With the pervasiveness of technology in every facet of life, cybersecurity has emerged as one of the most important societal challenges of recent times. Yet, people find it difficult to manage security and privacy when interacting with technology, creating potential risks for their online safety and well-being. To address this issue, this research will focus on understanding people's preferences and practices pertaining to cybersecurity-related matters and designing user experiences (UX) that help users manage their security and privacy in a more informed way.
To this end, the research project will involve investigating a topic at the intersection of cybersecurity and Human-Computer Interaction (HCI). The specific research question addressed by the project can be chosen from a diversity of topics that hold real-world practical relevance to our daily lives, including but not limited to: social media, phishing, online misinformation (aka "fake news"), smartphone apps, smart home devices, smart cities, algorithmic transparency, ethical and explainable Artificial Intelligence (AI), ransomware, authentication and passwords, public policy and regulatory compliance, cybersecurity education, etc. The student will choose and shape a research project that appeals to the student within this broad space.
The project will deal with privacy and security aspects of technology from the human (user) perspective. The student will have the opportunity to take a leadership role and be creative about shaping the specifics of the chosen project. The work involves: collecting and understanding existing research on the topic, designing and conducting a study about people's use of technologies, analyzing qualitative and quantitative data collected in the user study and/or obtained from online sources, developing prototypes or proofs of concept to demonstrate of novel UX designs, etc. To that end, the student can choose to be involved in any or all of aspects of the work, including but not limited to: literature review, study design, data collection, data cleanup, data analysis, writing scripts and programs, developing prototypes of user interfaces and user experiences, writing papers, etc. Creativity, desire to learn new things, and willingness to accept challenges are essential.
Student Learning Outcomes and Benefits
The main learning outcome are: (i) developing the ability to formulate a useful research question on a topic; (ii) making methodological choices suited to addressing the question; (iii) conducting quantitative and/or qualitative data analysis; and (iv) communicating the results and implications of the findings of the analysis in a professional manner. In addition, the student will undergo the required CITI training for conducting human-subjects research in an ethical manner.
The target product of the learning experience is a research paper submitted to a high-impact conference or journal in the fields of cybersecurity or Human-Computer Interaction. In addition, there may be other deliverables connected to the paper, such as a poster, a video presentation, a prototype app and its source code, etc. Any software code and/or data produced as part of the research will be shared openly and can serve as tangible demonstration of skills developed during the experience. Apart from contributing novel and original knowledge to these research fields, the project experience will provide the student with practical hands-on knowledge about cybersecurity and the important professional skills of collaboration and communication.
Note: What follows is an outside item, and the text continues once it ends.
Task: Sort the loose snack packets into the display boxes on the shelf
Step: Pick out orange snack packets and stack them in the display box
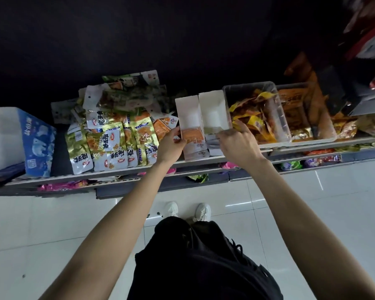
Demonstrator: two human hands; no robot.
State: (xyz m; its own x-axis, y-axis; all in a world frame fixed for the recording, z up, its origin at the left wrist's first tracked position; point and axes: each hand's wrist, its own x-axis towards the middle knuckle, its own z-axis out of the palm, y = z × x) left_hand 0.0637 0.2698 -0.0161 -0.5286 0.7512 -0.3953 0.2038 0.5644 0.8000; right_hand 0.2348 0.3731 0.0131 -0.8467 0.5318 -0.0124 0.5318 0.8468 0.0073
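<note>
- Snack packets [108,139]: glossy foil and plastic film.
- Display boxes [187,114]: matt white card.
- Bin [278,118]: clear, smooth plastic.
- Floor tiles [52,224]: white, glossy — light glints off them.

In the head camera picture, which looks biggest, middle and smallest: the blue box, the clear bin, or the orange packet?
1. Blue box and clear bin look about alike; the box sits nearer the edge of the wide view, so I won't rank them.
2. Orange packet, clearly smallest.
</note>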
The experience can serve as a foundation for a career in the technology industry in general and cybersecurity industry in particular. In addition, the experience can be useful for a career in government, defense, or non-profit sectors, especially on matters of cybersecurity-related public policy. Alternatively, the experience can be a steppingstone for graduate or professional education (Master's or Ph.D.).
The student will be part of a collaborative and collegial research group composed of postdocs, doctoral students, master's students, and undergraduates. Apart from participating in the weekly meetings of the research group and being a part of the group's Slack space, the student will meet with the mentor 1-1 on a regular basis to discuss progress and formulate research plans. The norm in the group is to provide and seek input and help on each other's projects on a frequent basis. The student will get additional feedback by posting a report of the past week's accomplishments and describing the goals for the following week. In addition, the student will receive relevant training regarding any software or tools required for the research.
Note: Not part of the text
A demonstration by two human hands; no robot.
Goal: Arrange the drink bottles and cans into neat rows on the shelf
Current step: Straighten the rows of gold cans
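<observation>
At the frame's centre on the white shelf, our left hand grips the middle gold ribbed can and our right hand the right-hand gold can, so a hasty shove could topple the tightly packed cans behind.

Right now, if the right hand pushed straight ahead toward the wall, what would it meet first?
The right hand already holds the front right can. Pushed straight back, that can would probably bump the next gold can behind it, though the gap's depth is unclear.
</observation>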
The mentoring approach is based on letting students take ownership of the project and empowering them to lead and be creative. To that end, the mentor will encourage the student to take the time to explore alternatives prior to settling on one and emphasize that mistakes and failures are to be embraced as a core component of learning that is often essential for eventual success and impact of the project. The mentor will carefully adjust the guidance and mentorship to allow the student room for trial and error in developing solutions while benefiting from suggestions based on the mentor's knowledge and experience. Although the student will be challenged to leave the comfort zone, the mentor's caring supervision will provide the necessary scaffolding, safety net, and resources needed for making the experience productive and beneficial.